Calling it “patently unconstitutional,” a federal judge on Monday gutted New York state’s anti-gun legislation in issuing a preliminary injunction against core elements of the law, which was passed this summer after a previous law was thrown out by the Supreme Court.
U.S. District Court Judge Glenn Suddaby of the Northern District of New York issued a preliminary injunction on Monday, according to Reuters. As of Tuesday, when Democratic Gov. Kathy Hochul, an architect of the law, is fighting for re-election against Republican challenger Rep. Lee Zeldin, it was uncertain whether the state would appeal.
The ruling said the law was filled with “unprecedented constitutional violations.”
Suddaby shot down the law’s requirement that anyone seeking a gun permit be judged of “good moral character” by the issuer of a gun license and that law’s requirement to provide all social media accounts.
“The subjective and vague standard of ‘good moral character’ could allow licensing officers to deny an application if they were to see reflected in a compulsively disclosed social-media handle any hobby, activity, political ideology, sexual preference, or social behavior that they personally deem to show bad ‘temperament’ or ‘judgment,’” Suddaby wrote.
“Upon closer examination, the Court finds that this regulation’s burdensomeness on law-abiding responsible citizens (their subjection to the unbridled discretion of licensing officers to determine what information is “reasonably necessary and related to the review of the licensing application” without any limitation regarding whether that information is to be communicated orally as opposed to in writing) does not appear to be reasonably proportionate to the burdensomeness of the relevant historical analogues (which required merely a few character references), especially given the dearth of evidence adduced by the State Defendants for this unbridled discretion,” he wrote.
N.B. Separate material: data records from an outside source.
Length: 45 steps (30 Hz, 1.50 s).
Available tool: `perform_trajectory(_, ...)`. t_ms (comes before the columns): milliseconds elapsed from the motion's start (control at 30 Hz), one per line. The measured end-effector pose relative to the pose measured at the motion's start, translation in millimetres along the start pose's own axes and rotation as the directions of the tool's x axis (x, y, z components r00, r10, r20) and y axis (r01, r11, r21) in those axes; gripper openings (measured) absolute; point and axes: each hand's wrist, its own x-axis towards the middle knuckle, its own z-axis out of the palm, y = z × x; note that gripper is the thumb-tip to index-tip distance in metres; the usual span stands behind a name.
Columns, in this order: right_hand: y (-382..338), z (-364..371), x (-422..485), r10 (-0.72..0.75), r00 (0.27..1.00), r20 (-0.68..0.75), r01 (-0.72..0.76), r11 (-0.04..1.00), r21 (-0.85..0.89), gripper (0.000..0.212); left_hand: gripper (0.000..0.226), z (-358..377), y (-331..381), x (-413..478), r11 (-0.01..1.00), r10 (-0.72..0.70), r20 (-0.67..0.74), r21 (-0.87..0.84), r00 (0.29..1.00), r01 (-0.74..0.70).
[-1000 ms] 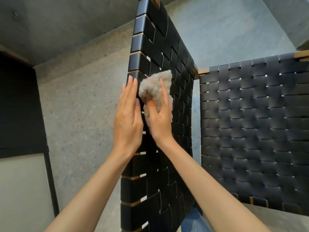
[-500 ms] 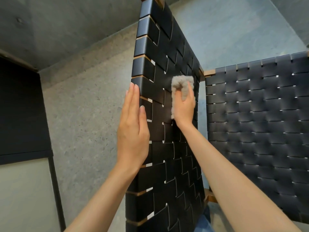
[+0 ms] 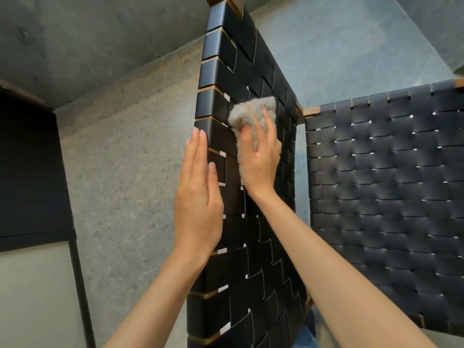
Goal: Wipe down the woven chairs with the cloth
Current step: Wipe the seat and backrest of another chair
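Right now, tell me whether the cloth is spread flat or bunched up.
Bunched up: the cloth sits crumpled in a wad under the right hand, pressed against the near woven chair.

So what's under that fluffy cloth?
The black woven chair: the right hand holds the cloth against its straps. Straps show all around, but the patch right beneath the cloth is covered, so its state can't be seen.

We see black basket-weave straps on tan wood frames on both the near chair (image 3: 251,247) and the far chair (image 3: 386,197), a fluffy grey-beige cloth (image 3: 251,114), and a speckled grey floor (image 3: 130,159).
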Motion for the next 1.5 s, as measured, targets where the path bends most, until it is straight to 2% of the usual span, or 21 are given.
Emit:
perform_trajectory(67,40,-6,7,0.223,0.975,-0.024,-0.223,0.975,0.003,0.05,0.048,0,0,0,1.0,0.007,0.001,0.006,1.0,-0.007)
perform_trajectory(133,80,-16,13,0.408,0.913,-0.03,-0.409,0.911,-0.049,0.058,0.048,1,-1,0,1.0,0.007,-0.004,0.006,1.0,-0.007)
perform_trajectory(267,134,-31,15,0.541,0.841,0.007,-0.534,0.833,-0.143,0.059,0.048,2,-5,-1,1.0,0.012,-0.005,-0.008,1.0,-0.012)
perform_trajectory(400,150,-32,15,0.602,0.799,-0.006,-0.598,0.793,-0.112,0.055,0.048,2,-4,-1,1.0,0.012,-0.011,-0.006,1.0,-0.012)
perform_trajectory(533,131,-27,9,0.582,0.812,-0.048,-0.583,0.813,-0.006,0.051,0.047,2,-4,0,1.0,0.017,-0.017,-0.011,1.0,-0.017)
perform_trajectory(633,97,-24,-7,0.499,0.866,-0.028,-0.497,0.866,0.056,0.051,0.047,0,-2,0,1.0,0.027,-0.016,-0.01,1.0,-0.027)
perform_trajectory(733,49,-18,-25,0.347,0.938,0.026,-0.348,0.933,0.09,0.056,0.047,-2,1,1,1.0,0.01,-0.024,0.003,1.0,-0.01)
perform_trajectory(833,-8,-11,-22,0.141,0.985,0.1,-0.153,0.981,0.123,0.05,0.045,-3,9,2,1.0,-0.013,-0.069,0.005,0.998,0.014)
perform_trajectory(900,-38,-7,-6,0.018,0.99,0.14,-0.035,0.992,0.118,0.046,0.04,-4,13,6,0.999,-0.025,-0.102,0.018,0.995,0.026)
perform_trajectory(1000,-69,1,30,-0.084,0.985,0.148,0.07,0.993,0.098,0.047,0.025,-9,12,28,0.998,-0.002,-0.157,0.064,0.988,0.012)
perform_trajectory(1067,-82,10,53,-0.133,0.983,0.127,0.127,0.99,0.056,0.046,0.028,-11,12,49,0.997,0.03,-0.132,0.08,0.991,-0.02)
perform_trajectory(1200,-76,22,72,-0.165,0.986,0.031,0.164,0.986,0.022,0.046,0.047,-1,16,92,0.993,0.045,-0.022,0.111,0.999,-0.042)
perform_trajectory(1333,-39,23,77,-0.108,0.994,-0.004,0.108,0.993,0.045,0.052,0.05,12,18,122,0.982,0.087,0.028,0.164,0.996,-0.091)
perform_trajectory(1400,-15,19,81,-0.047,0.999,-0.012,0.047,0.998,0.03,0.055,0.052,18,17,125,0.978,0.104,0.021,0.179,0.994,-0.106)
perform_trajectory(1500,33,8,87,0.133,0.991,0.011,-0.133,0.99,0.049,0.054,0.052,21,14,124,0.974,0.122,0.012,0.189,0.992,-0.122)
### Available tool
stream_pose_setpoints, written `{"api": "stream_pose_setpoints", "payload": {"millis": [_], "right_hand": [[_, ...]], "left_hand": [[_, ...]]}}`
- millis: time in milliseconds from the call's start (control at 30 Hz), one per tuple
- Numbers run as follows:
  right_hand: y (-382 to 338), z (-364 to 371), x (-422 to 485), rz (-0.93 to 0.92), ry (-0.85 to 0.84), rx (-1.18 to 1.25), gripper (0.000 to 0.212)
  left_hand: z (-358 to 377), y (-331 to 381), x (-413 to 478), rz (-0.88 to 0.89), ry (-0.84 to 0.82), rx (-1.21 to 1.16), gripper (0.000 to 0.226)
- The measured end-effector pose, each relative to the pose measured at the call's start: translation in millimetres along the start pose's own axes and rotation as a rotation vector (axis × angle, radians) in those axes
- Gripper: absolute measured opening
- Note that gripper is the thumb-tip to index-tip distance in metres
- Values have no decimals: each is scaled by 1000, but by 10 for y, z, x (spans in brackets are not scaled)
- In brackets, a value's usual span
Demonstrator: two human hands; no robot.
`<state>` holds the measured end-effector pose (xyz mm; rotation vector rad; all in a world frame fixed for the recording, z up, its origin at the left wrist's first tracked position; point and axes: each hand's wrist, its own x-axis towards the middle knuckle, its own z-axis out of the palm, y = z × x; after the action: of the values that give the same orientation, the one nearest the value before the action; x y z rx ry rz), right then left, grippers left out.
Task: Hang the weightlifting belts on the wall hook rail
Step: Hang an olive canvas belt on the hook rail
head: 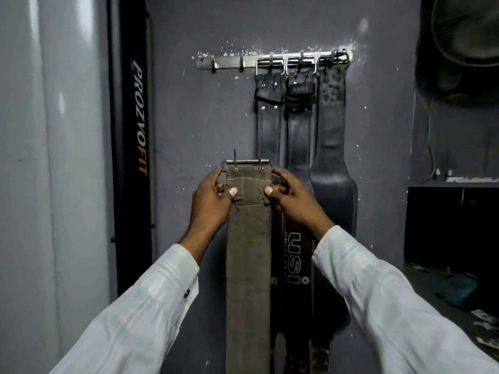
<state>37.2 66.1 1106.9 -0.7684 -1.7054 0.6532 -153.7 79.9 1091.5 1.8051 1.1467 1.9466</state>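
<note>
left hand (213,197) and right hand (293,197) each pinch the top edges of the olive belt (248,252), buckle (247,163) upward, below the hook rail (272,62) holding three black belts (301,125).

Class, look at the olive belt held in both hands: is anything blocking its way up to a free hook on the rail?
Nothing visible blocks it. The olive belt is held below the hook rail, with bare wall between. The rail's left hooks are free; three black belts fill the right hooks, beside that path, not across it.
</note>
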Motion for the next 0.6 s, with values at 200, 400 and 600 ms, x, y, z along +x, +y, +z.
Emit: {"api": "stream_pose_setpoints", "payload": {"millis": [200, 400, 600], "right_hand": [[-234, -42, 1015, -120, 53, -4, 46], [-669, -280, 2090, -321, 130, -93, 34], [-958, -402, 2781, -408, 239, -198, 40]], "left_hand": [[-8, 245, 901, 164, 46, 18, 43], [70, 511, 2071, 276, 68, -10, 36], [131, 698, 2887, 376, 85, -8, 44]]}}
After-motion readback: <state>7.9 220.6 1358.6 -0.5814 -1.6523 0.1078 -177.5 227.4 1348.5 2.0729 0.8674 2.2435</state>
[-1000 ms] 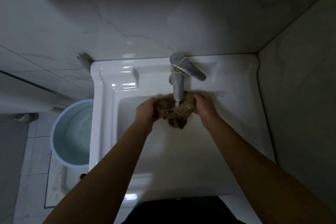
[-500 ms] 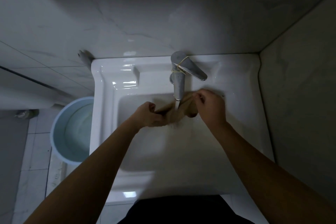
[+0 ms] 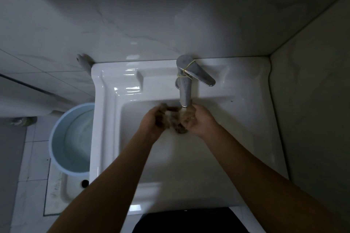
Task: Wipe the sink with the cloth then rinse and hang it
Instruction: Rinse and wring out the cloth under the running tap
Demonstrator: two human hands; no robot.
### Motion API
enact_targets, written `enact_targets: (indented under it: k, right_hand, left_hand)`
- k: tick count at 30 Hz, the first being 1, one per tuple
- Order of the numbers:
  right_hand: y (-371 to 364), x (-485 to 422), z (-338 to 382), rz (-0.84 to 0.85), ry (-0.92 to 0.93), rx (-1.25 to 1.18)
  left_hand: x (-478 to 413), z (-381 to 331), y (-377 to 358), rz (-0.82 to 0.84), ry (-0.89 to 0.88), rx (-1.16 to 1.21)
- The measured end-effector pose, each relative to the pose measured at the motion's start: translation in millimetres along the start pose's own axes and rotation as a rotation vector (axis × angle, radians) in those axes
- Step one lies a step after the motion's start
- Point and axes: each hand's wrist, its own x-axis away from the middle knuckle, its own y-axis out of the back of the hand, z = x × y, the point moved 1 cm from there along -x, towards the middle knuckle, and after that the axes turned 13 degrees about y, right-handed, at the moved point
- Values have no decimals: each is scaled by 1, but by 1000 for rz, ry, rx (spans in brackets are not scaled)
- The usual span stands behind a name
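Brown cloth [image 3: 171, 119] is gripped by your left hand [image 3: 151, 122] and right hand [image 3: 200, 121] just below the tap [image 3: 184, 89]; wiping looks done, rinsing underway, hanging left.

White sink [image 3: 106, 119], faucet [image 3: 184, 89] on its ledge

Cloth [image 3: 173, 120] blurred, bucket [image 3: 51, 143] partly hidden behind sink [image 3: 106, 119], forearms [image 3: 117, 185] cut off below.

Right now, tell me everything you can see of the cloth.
The cloth is brown, looks thin and wet, crumpled into a wad, its detail blurred. It is held above the sink basin just under the faucet spout, where water runs onto it. The left hand and right hand grip it from either side.
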Motion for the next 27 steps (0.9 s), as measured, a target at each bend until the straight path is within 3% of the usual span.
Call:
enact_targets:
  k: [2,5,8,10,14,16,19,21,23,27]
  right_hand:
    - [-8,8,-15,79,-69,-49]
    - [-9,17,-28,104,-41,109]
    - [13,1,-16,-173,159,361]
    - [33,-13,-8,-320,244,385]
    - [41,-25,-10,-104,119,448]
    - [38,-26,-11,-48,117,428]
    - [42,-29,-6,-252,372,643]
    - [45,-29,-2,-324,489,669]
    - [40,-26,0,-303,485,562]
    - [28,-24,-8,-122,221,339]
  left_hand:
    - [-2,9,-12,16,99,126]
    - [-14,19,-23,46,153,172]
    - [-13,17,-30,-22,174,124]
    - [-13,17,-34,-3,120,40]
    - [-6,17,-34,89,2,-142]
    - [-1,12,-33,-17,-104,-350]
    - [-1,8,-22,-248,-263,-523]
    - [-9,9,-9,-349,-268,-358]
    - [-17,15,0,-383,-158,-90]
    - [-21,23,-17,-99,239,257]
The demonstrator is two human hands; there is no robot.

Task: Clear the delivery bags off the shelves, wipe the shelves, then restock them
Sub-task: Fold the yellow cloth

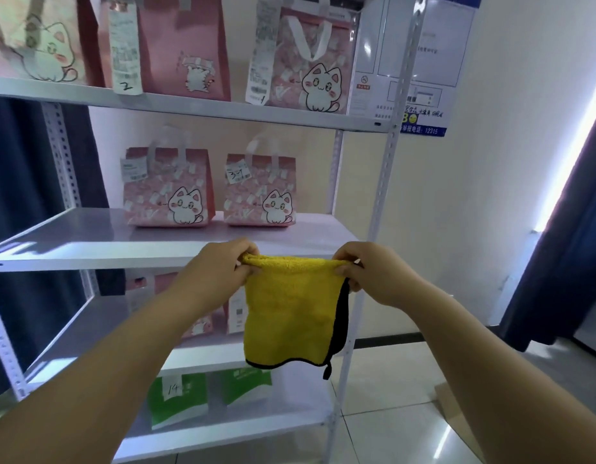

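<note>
Holds a yellow cloth [289, 313] with black trim up before a white metal shelving unit [386, 195], top hem stretched level between both hands. Pinches the upper left corner with the left hand [219, 266], fingers curled tight on the fabric; clamps the upper right corner the same way with the right hand [366, 266]. Lets the rest hang loose in front of the middle shelf [89, 236], by its front right corner, black backing showing along the right side.

Faces two pink cat-print bags [169, 192] side by side at the back edge of that middle shelf, each with a paper slip. Above, on the top shelf [189, 108]: a cream cat bag [32, 45] at the left end, a plain pink bag [186, 51] mid-shelf, a pink cat bag [310, 65] near the right end. Below, more pink bags [202, 316] partly hidden by the left arm and the cloth. On the bottom shelf, two green-and-white bags [177, 403], one marked 14
</note>
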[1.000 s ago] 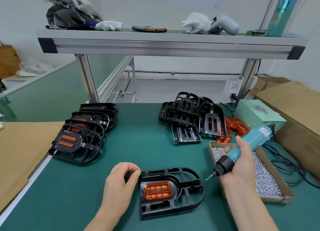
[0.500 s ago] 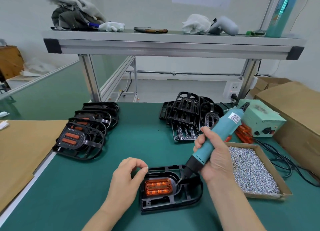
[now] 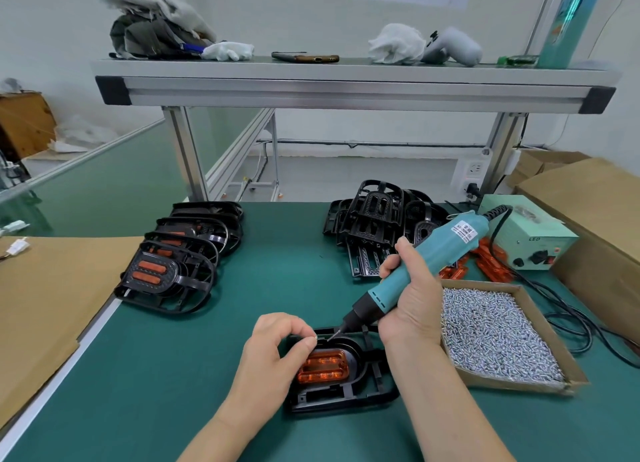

Suddaby rejected the state’s claims that the new law fits with the historical pattern of gun regulations.
“[A]lthough the Court in no way suggests that America lacks a historical tradition of firearm-licensing schemes, it finds (based on the current briefing of the parties) that America lacks a historical tradition of firearm-licensing schemes conferring open-ended discretion on licensing officers,” Suddaby wrote.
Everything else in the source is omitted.